▶ [Provided information]:

+ + + + + + +

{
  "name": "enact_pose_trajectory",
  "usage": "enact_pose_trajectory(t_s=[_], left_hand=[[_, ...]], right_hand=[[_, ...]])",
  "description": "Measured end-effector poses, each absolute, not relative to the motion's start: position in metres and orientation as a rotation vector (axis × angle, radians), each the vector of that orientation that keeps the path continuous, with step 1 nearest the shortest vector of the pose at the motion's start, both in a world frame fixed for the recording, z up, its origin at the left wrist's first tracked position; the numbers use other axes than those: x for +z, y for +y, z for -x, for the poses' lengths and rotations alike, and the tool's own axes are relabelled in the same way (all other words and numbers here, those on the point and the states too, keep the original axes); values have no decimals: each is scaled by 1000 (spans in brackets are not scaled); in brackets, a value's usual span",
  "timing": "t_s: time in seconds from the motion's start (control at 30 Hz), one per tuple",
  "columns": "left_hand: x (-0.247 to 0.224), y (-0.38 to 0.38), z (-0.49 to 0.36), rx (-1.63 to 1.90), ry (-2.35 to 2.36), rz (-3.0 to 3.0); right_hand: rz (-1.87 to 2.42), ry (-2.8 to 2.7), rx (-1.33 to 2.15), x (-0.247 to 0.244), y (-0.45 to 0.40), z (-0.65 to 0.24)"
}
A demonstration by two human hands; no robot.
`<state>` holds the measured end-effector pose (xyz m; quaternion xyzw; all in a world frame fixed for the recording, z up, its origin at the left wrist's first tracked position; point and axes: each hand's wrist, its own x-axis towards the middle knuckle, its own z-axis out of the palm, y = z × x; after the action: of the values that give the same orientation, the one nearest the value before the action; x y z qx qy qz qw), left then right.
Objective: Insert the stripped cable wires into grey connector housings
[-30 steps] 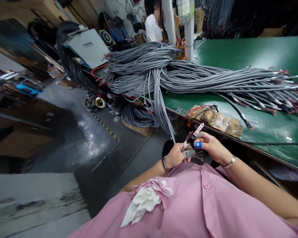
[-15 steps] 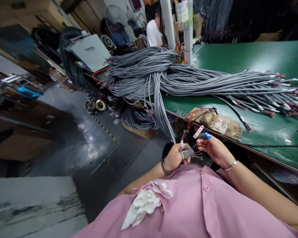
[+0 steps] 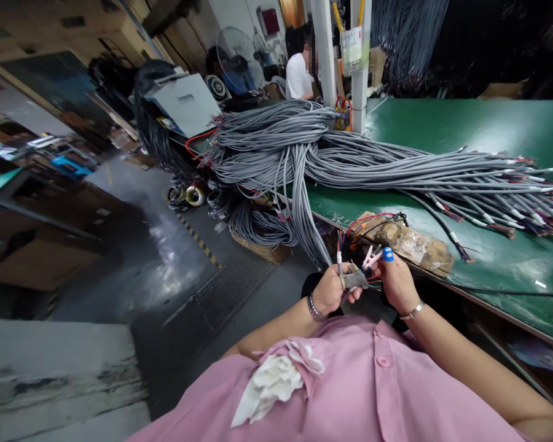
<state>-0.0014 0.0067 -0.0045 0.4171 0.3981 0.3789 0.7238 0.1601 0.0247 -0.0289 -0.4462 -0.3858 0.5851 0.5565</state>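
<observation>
Head view: grips a white-banded cable end (image 3: 340, 258) in the left hand (image 3: 329, 291), fingers closed around it, one grey-covered finger (image 3: 354, 280) lying across in front. Points that end nearly upright, away from the pink shirt (image 3: 345, 380), with coloured wires (image 3: 340, 240) splayed at the top. Sends a second fan of loose wires (image 3: 374, 284) out of the same closed hand, long axis running rightward, into the space between both hands. Pinches a small pink clip-like tool (image 3: 371, 258) in the right hand (image 3: 399, 285), blue-wrapped fingertip (image 3: 388, 254) raised just beside it. Slants the tool down and leftward over the loose wires, with the right hand nearer to their free tips. Cannot tell contact from a slight gap there. Works just off the near edge of the workbench (image 3: 479, 126), close to a wrapped wooden block (image 3: 426, 248) on that edge. Beyond, along the workbench's length, a heap of grey cables (image 3: 267, 132), partly hanging over the near edge toward the left hand.
</observation>
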Motion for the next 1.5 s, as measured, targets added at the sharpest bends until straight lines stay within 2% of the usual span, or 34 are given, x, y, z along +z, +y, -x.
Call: enact_pose_trajectory(t_s=[0.13,0.2,0.63,1.03,1.5], left_hand=[[-10,7,1,817,865,-934],[-12,7,1,811,869,-945],[-18,4,2,802,872,-962],[-10,5,0,858,827,-902],[-15,7,-1,834,834,-869]], right_hand=[[881,-753,1734,-23,27,-155],[818,-665,1790,-20,29,-153],[699,-459,1833,-25,29,-153],[799,-640,1792,-17,22,-157],[717,-506,1859,-20,28,-152]])
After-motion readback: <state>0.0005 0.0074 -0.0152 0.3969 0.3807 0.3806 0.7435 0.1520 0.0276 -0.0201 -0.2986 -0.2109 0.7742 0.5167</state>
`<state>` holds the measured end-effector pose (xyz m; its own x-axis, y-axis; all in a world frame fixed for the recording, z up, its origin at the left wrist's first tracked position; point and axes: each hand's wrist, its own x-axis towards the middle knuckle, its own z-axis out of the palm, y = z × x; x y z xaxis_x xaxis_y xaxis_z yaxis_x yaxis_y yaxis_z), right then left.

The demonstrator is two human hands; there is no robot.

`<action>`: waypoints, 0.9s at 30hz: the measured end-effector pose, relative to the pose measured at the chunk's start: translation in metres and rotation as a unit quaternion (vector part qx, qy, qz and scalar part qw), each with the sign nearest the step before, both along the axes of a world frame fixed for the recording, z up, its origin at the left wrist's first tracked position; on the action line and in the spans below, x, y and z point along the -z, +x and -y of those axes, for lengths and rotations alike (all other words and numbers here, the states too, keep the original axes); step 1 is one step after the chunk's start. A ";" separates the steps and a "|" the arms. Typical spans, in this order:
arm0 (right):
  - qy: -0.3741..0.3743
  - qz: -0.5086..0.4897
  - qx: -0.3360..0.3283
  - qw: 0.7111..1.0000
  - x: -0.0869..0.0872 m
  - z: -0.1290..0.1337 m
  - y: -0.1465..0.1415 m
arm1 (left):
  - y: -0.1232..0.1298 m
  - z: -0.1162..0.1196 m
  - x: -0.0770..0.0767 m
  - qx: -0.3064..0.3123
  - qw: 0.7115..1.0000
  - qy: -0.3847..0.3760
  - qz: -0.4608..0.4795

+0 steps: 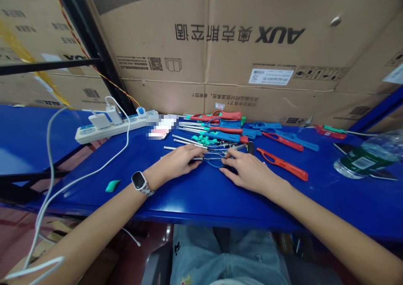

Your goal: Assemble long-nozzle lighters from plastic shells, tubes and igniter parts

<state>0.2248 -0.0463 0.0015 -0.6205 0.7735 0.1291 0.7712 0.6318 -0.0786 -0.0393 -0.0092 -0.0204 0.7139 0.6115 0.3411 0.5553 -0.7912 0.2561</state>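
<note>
My left hand (184,161), with a watch on its wrist, has its fingers closed around the metal tube end of a blue long-necked lighter (215,163). My right hand (247,169) has its fingers bent onto the other end of that lighter, over the blue handle part. Its exact fit under the fingers is hidden. Just behind both hands lie loose metal tubes (179,141) and several small green pieces (206,139). Beyond them is a pile of assembled lighters with red (228,115) and blue handles (225,136).
Red (285,164) and blue handle shells (302,141) lie right of my hands. A plastic bottle (362,161) lies farther right. On the left are a power strip (116,126), white cables (90,172) and one green piece (112,186). Cardboard boxes (220,66) stand behind the blue table (189,197).
</note>
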 end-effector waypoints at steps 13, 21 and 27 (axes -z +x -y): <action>-0.009 -0.033 0.046 0.998 -0.004 0.007 -0.006 | 0.005 0.005 -0.026 -0.022 0.999 0.029 0.007; -0.025 -0.185 0.043 0.981 -0.018 -0.012 0.013 | 0.027 -0.015 -0.046 -0.014 1.000 0.021 0.007; -0.047 -0.200 0.059 0.977 -0.031 -0.031 0.030 | 0.054 -0.032 -0.046 0.004 1.000 0.003 0.019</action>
<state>0.2553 -0.0157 0.0326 -0.4411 0.8566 0.2677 0.7341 0.5160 -0.4415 0.0149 0.0226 0.0260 0.7055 0.6031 0.3723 0.5380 -0.7976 0.2726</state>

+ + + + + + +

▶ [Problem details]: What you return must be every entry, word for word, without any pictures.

▶ [Solution to the problem]:
{
  "name": "enact_pose_trajectory",
  "usage": "enact_pose_trajectory(t_s=[_], left_hand=[[_, ...]], right_hand=[[_, ...]])",
  "description": "Measured end-effector poses, each absolute, not relative to the motion's start: position in metres and orientation as a rotation vector (axis × angle, radians), each the vector of that orientation that keeps the path continuous, with step 1 nearest the shortest vector of the pose at the motion's start, both in a world frame fixed for the recording, z up, its origin at the left wrist's first tracked position; the numbers use other axes than those: x for +z, y for +y, z for -x, for the poses' lengths and rotations alike, and the tool's own axes are relabelled in the same way (all other words and numbers here, those on the point and the states too, keep the original axes); values have no decimals: each is scaled by 1000 (spans in brackets are not scaled); in brackets, a value's usual span",
  "timing": "t_s: time in seconds from the motion's start (control at 30 Hz), one per tuple",
  "columns": "left_hand: x (-0.247 to 0.224), y (-0.38 to 0.38), z (-0.49 to 0.36), rx (-1.63 to 1.90), ry (-2.35 to 2.36), rz (-3.0 to 3.0); right_hand: rz (-1.87 to 2.42), ry (-2.8 to 2.7), rx (-1.33 to 2.15), x (-0.247 to 0.244), y (-0.45 to 0.40), z (-0.65 to 0.24)"
}
A demonstration by two human hands; no robot.
`<state>` holds the measured end-effector pose (xyz m; quaternion xyzw; all in a world frame fixed for the recording, z up, its origin at the left wrist's first tracked position; point and axes: each hand's wrist, its own x-axis towards the middle knuckle, its own z-axis out of the palm, y = z × x; after the action: of the values that give the same orientation, the one nearest the value before the action; x y z qx qy qz qw), left then right.
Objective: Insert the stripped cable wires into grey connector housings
[-30 steps] 
[-15 steps] 
[+0 steps] 
<state>-0.0014 0.0067 -0.0045 0.4171 0.3981 0.3789 0.7238 0.1601 0.0247 -0.0289 -0.4462 -0.3858 0.5851 0.5565</state>
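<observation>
Head view: grips a white-banded cable end (image 3: 340, 258) in the left hand (image 3: 329, 291), fingers closed around it, one grey-covered finger (image 3: 354, 280) lying across in front. Points that end nearly upright, away from the pink shirt (image 3: 345, 380), with coloured wires (image 3: 340, 240) splayed at the top. Sends a second fan of loose wires (image 3: 374, 284) out of the same closed hand, long axis running rightward, into the space between both hands. Pinches a small pink clip-like tool (image 3: 371, 258) in the right hand (image 3: 399, 285), blue-wrapped fingertip (image 3: 388, 254) raised just beside it. Slants the tool down and leftward over the loose wires, with the right hand nearer to their free tips. Cannot tell contact from a slight gap there. Works just off the near edge of the workbench (image 3: 479, 126), close to a wrapped wooden block (image 3: 426, 248) on that edge. Beyond, along the workbench's length, a heap of grey cables (image 3: 267, 132), partly hanging over the near edge toward the left hand.
</observation>
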Motion for the next 1.5 s, as measured, targets added at the sharpest bends until straight lines stay within 2% of the usual span, or 34 are given, x, y, z along +z, +y, -x.
Call: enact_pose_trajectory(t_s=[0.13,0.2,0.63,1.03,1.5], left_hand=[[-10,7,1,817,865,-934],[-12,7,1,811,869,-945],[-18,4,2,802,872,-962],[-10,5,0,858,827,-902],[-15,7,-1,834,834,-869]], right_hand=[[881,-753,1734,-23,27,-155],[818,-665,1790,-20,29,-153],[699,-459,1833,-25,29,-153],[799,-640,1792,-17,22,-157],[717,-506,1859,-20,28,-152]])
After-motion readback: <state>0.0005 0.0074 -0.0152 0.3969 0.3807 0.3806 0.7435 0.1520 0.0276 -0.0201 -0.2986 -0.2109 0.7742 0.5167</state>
`<state>` holds the measured end-effector pose (xyz m; its own x-axis, y-axis; all in a world frame fixed for the recording, z up, its origin at the left wrist's first tracked position; point and axes: each hand's wrist, its own x-axis towards the middle knuckle, its own z-axis out of the palm, y = z × x; x y z xaxis_x xaxis_y xaxis_z yaxis_x yaxis_y yaxis_z), right then left.

The demonstrator is two human hands; there is no robot.

`<action>`: waypoints, 0.9s at 30hz: the measured end-effector pose, relative to the pose measured at the chunk's start: translation in metres and rotation as a unit quaternion (vector part qx, qy, qz and scalar part qw), each with the sign nearest the step before, both along the axes of a world frame fixed for the recording, z up, its origin at the left wrist's first tracked position; on the action line and in the spans below, x, y and z point along the -z, +x and -y of those axes, for lengths and rotations alike (all other words and numbers here, the states too, keep the original axes); step 1 is one step after the chunk's start. A ";" separates the steps and a "|" the arms. Typical spans, in this order:
arm0 (right):
  - qy: -0.3741..0.3743
  - qz: -0.5086..0.4897
  - qx: -0.3360..0.3283
  - qw: 0.7111..1.0000
  - x: -0.0869..0.0872 m
  - z: -0.1290..0.1337 m
  - y: -0.1465..0.1415 m
arm1 (left):
  - y: -0.1232..0.1298 m
  - z: -0.1162..0.1196 m
  - x: -0.0770..0.0767 m
  - qx: -0.3064..0.3123
  - qw: 0.7115..1.0000
  - qy: -0.3847..0.3760
  - qz: -0.4608..0.4795

+0 steps: 

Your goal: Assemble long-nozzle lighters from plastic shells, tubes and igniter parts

<state>0.2248 -0.0463 0.0015 -0.6205 0.7735 0.1291 0.7712 0.6318 -0.0786 -0.0393 -0.0092 -0.0204 0.7139 0.6115 0.3411 0.5553 -0.7912 0.2561</state>
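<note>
My left hand (184,161), with a watch on its wrist, has its fingers closed around the metal tube end of a blue long-necked lighter (215,163). My right hand (247,169) has its fingers bent onto the other end of that lighter, over the blue handle part. Its exact fit under the fingers is hidden. Just behind both hands lie loose metal tubes (179,141) and several small green pieces (206,139). Beyond them is a pile of assembled lighters with red (228,115) and blue handles (225,136).
Red (285,164) and blue handle shells (302,141) lie right of my hands. A plastic bottle (362,161) lies farther right. On the left are a power strip (116,126), white cables (90,172) and one green piece (112,186). Cardboard boxes (220,66) stand behind the blue table (189,197).
</note>
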 end-effector waypoints at steps 13, 21 and 27 (axes -z +x -y): <action>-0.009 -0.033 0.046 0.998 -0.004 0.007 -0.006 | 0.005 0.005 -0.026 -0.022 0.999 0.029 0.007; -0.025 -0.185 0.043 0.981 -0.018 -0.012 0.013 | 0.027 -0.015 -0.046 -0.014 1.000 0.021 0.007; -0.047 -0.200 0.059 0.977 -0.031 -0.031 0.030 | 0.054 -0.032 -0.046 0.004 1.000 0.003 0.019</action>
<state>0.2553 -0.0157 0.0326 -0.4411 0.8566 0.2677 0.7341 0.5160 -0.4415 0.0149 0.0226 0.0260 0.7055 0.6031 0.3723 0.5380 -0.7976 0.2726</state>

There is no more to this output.